Pour comprendre cette attitude, il faut savoir que l'une des caractéristiques essentielles du monachisme irlandais est de suivre l'exemple de Saint Antoine, qui consiste à partir dans le désert, s'éloigner de sa patrie, de tout ce que l'on aime et de tout ce qui est familier, pour expier ses péchés et pour ne plus se consacrer qu'à Dieu; mais aussi, dans la foulée, à convaincre d'autres personnes d'imiter cet exem­ple et de mener une vie de sainteté. Dans ce sens, les moi­nes doués étaient sollicités par deux appels contradic­toires: partir vers un pays lointain mais demeurer à l'abri du mon­de, sur une île par exemple, et d'y fonder un mo­nastère tout en militant pour la conversion des autres. Derrière cet­te pratique religieuse, nous retrouvons l'antique coutume d'ex­clure les malfaiteurs ou ceux qui ont, par leurs actes ou par leurs omissions, jeté le discrédit sur la communauté ou entaché son honneur; les «bannis» sont ainsi envoyés vers des contrées inhabitées. Columcille, bien sûr, n'était pas un malfaiteur, car son départ n'a pas été secret et s'est fait avec l'appui de sa communauté. Mais il se sentait cou­pa­ble. A l'île qu'il s'est choisie, il donne le nom d'Iona, mot hébreu signifiant la colombe. Son nom «Columcille» si­gnifie en langue celtique «colombe de l'Eglise»; ce n'est pas son nom d'origine, mais celui qu'il a acquis et légué à la postérité.

 

Columcille et ses moines ont rendu l'île fertile et habi­table; ils y ont construit une église en bois; puis des bâ­teaux avec l'aide d'habitants du pays. Les moines assurent par la suite l'éducation des enfants et prodiguent des soins aux malades. L'île, désormais habitable, attire des colons. La vie du monastère s'épanouit. Mot d'ordre: le travail est prière et la prière est travail. Les missionnaires issus d'Io­na partent chez les Pictes, qui ne connaissaient encore rien du christianisme, puis vers les Orkneys et les Shetlands, vers l'Islande. En 583, Columcille couronne le premier roi des tribus pictes unifiées.
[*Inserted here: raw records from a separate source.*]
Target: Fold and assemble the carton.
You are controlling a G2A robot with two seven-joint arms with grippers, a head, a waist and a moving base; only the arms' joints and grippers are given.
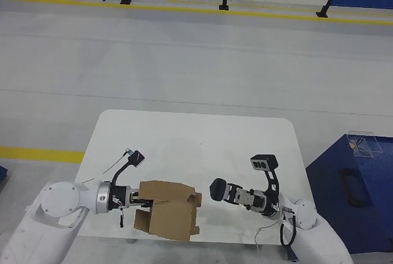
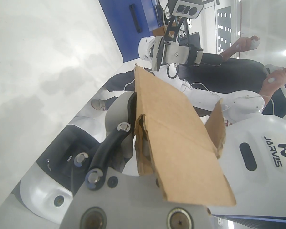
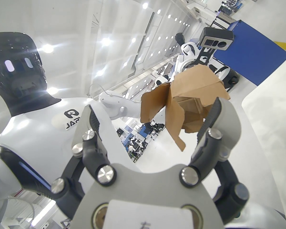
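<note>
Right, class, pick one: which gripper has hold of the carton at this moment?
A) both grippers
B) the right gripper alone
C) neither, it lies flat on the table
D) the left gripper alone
D: the left gripper is shut on the carton, while the right gripper is open and apart from it.

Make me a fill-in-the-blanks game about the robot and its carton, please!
1. The left gripper is shut on the brown ___.
2. The right gripper is apart from it, with its jaws ___.
3. The table under both arms is ___ in colour.

Missing words: carton; open; white.
</note>
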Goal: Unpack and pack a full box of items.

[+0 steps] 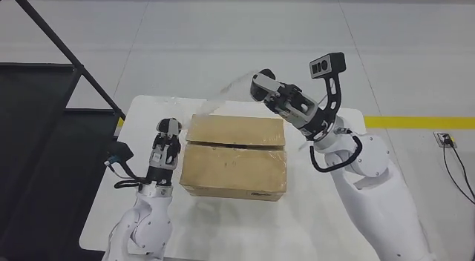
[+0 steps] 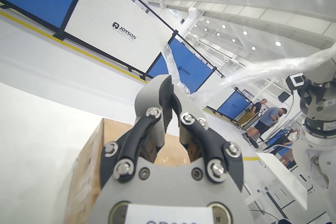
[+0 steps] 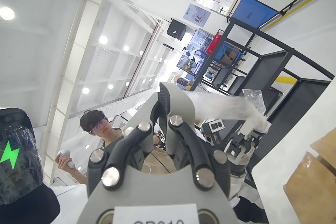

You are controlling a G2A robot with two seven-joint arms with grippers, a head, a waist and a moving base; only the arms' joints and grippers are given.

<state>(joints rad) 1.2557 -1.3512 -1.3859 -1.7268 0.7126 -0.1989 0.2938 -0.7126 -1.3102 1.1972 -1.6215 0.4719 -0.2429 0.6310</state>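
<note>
The box [image 1: 234,161] sits at the middle of the table [image 1: 319,216], its top flaps lying nearly shut with a dark slit between them. The left hand [image 2: 169,83] is at the box's 9 o'clock, low by the side wall, with its fingers together and clamped on one end of a clear film [image 2: 262,70]. The right hand [image 3: 164,93] is raised off the box's 1 o'clock corner, also pinched shut on the film. The film runs between the two hands as a twisted, stretched band above the box's far edge. Whether any of it is caught on the box cannot be told.

The step looks like stripping the wrap clear so the flaps can be opened.

The main risk is tension. If the hands draw further apart, the thin band could tear or slide out of one pinch. The loose end would then drop across the flaps and need a fresh pick. If the film is snagged on a corner, a pull toward 1 o'clock could drag or turn the light box on the smooth table. On release, the film may cling to the pads instead of falling away.
</note>
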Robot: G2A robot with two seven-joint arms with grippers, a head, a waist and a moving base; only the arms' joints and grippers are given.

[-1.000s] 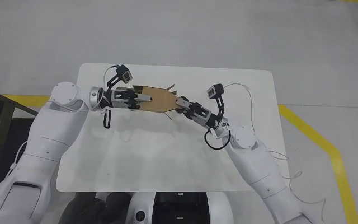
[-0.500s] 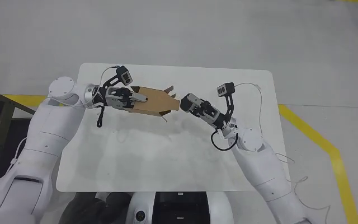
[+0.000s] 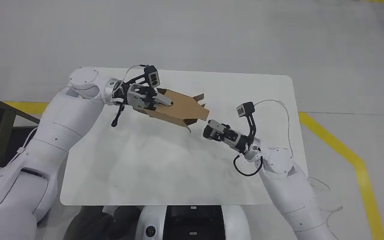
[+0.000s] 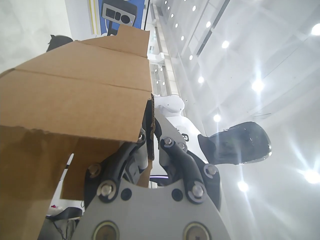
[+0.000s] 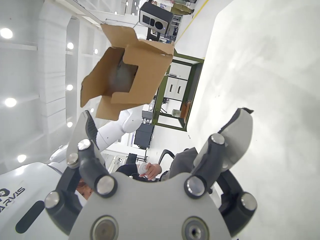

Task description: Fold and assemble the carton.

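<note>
Currently left gripper (image 3: 157, 102) clamped on corrugated brown carton (image 3: 183, 108), a rectangular tube with loose flaps, over smooth white table (image 3: 150, 174); right gripper (image 3: 208, 130) fingers apart, nearby.

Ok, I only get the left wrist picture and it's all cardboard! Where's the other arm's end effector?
Observer: The right end effector hangs just off the carton's far end, not touching it.
Operator: Is it open or closed?
Observer: Open. Its fingers are spread wide with nothing between them.
</note>
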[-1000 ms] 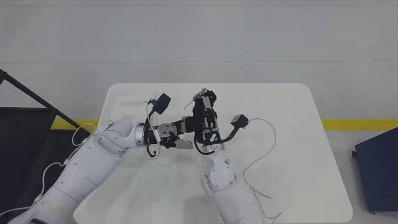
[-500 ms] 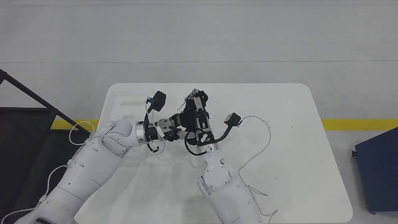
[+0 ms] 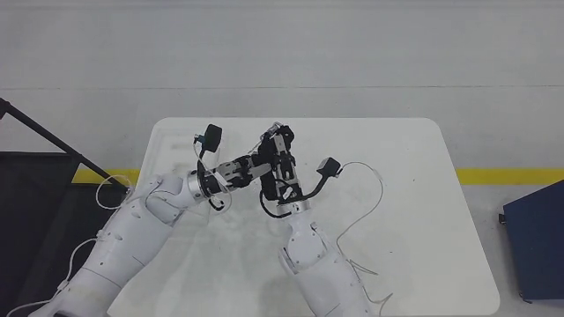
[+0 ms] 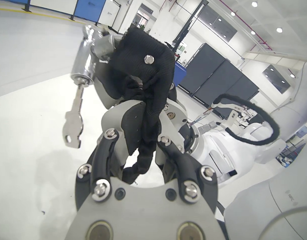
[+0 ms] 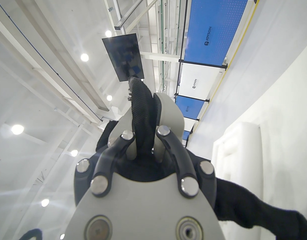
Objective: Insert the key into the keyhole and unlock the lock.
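Observation:
A silver lock cylinder [image 4: 83,56] is held up above the white table [image 3: 397,229] at the tip of my right gripper [image 4: 105,48], which is shut on it with black cloth over the fingers. A silver key [image 4: 73,123] sits in the keyhole, its head hanging free. My left gripper [image 4: 140,116] is just beside the key, fingers shut with black cloth between them, not touching it. From above, the left gripper [image 3: 256,165] lies close against the upright right gripper [image 3: 278,141] over the table's back middle. In the right wrist view, the right gripper [image 5: 143,96] points at the ceiling and hides the lock.
A thin white cable [image 3: 374,202] loops from the right arm over the table's right half. A dark slanted pole [image 3: 44,136] stands off the table's left side. A yellow floor line [image 3: 511,176] runs behind the table.
The left gripper has risen from lower on the table to beside the right gripper, and its wrist has turned. The right gripper with the lock has shifted slightly left.

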Action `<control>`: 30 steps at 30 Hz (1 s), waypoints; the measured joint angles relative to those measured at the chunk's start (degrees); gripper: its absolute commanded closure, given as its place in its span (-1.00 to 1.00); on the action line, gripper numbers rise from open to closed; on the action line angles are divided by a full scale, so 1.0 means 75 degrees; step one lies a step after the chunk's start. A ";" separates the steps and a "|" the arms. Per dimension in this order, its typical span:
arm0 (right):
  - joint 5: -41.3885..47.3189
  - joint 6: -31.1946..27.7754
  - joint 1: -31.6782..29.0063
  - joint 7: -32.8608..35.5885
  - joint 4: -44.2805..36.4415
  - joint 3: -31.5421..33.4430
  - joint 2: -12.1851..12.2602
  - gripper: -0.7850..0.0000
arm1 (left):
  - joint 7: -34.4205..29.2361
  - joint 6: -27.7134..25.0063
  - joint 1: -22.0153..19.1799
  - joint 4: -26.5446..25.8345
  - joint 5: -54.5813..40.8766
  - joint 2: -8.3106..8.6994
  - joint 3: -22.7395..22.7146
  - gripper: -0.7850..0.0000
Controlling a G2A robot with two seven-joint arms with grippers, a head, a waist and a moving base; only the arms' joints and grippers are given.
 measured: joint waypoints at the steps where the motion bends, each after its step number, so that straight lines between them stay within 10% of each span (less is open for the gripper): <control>1: -0.0010 -0.0008 -0.0013 0.0000 -0.0009 0.0017 0.0005 1.00 | 0.0090 0.0001 0.0035 -0.0025 0.0056 -0.0003 -0.0043 1.00; 30: -0.0263 0.0244 -0.0530 -0.0050 -0.0234 0.0946 0.0265 1.00 | 0.1536 -0.0035 0.2471 -0.3344 0.2292 0.0424 -0.2014 1.00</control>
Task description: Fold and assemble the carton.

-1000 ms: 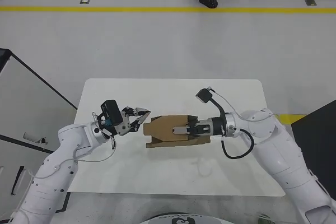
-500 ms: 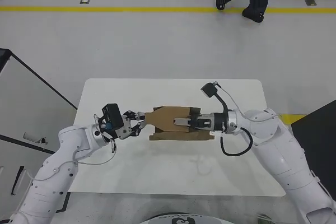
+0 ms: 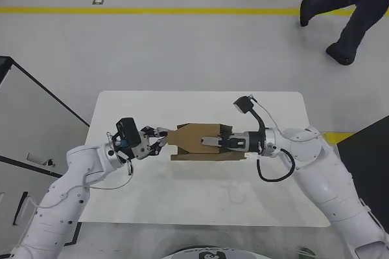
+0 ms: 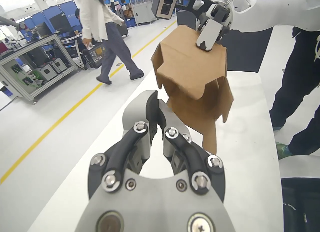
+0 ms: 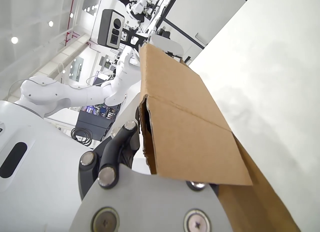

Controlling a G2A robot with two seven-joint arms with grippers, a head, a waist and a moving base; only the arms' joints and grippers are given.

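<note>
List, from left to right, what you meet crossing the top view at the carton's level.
cabinet → left gripper → carton → dark panel

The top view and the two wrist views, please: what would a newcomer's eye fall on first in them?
The brown carton, half-folded with its flaps loose, stands out over the middle of the white table, where the right gripper is clamped on it from one end. At its other, pointed end sits the left gripper, shut on nothing, right beside a flap.
</note>
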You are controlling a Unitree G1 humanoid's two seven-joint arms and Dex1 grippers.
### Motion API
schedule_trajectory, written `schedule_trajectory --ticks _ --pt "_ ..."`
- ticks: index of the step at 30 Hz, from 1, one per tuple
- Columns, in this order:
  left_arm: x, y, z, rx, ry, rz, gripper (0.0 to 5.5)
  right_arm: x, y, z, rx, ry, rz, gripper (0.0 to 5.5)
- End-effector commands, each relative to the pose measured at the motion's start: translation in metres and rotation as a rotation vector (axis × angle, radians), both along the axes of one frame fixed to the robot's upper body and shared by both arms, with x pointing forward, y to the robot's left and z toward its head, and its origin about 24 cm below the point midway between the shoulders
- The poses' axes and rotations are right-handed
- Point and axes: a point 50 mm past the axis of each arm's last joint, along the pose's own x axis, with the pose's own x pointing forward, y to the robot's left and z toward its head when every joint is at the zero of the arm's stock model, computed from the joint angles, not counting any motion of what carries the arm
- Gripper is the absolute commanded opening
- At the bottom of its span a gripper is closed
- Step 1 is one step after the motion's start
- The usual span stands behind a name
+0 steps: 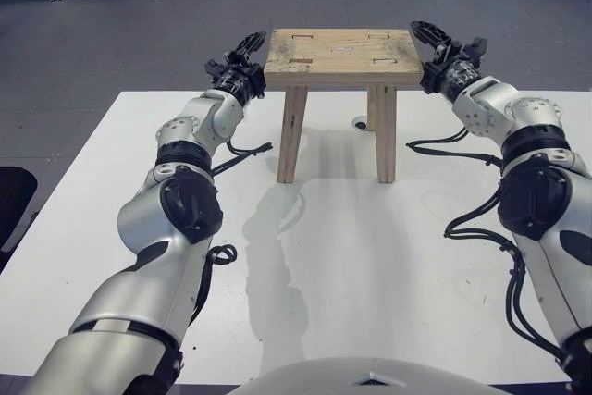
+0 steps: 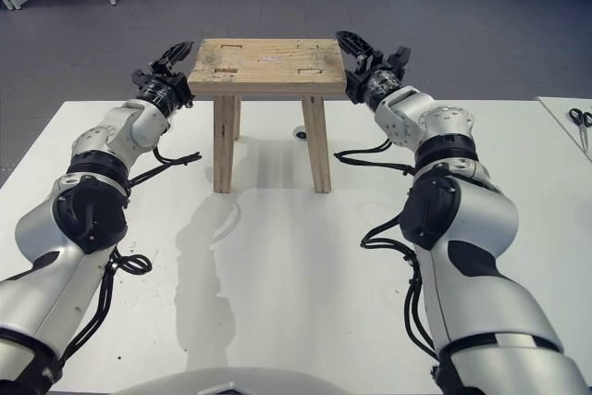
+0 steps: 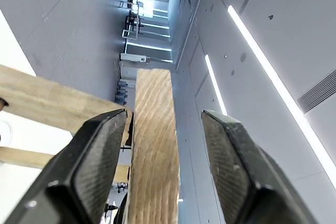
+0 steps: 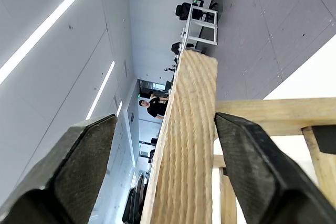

Iona hérite du savoir de la «Can­dida Casa» de Withorn et devient de la sorte le berceau de la chrétienté écossaise. Raison pour laquelle on parle d'«é­gli­se monacale» irlando-écossaise. Quand Columcille meurt en 597, après 34 années de travail, des monastères ont été fondés dans le sud de l'Angleterre; sa réputation a atteint les Francs de Gaule, les Wisigoths d'Espagne et les Lombards.

 

Destruction et reconstruction d'Iona

 

Après la mort de Columcille, son œuvre est poursuivie par des moines issus d'Irlande, jusqu'en 806 où l'île est atta­quée par les Vikings qui détruisent le monastère. L'île sa­crée devient alors une île des morts: en souvenir de son importance capitale, le premier roi du Royaume-Uni des Pictes d'Ecosse s'y fait inhumer en 860. Par la suite, Iona, pendant plus de 200 ans, devient le cimetière des rois de cette contrée septentrionale d'Europe. Dans ce cimetière ro­yal, le Reilig Odhrain, nous trouvons les tombes de 48 rois écossais, 4 rois irlandais et 8 rois norvégiens; parmi eux: Duncan et son meurtrier Macbeth. Quand, au début du XIIIième siècle, s'établissent à Iona une abbaye bénédictine et un couvent de pères augustins, c'en est fini de la tradi­tion irlandaise. Mais en 1938, quelque 150 hommes et fem­mes fondent la Iona Community sous l'égide du prêtre-ouvrier Macleod de Glasgow, qui, grâce à des dons, a en­trepris de reconstruire l'Abbaye de Columcille.

 

Johanna BECK.

(texte issu de Mensch und Maß, 27ième année, n°4 [23.2.1987]; adresse: Ammerseestr. 2, D-8121 Pähl).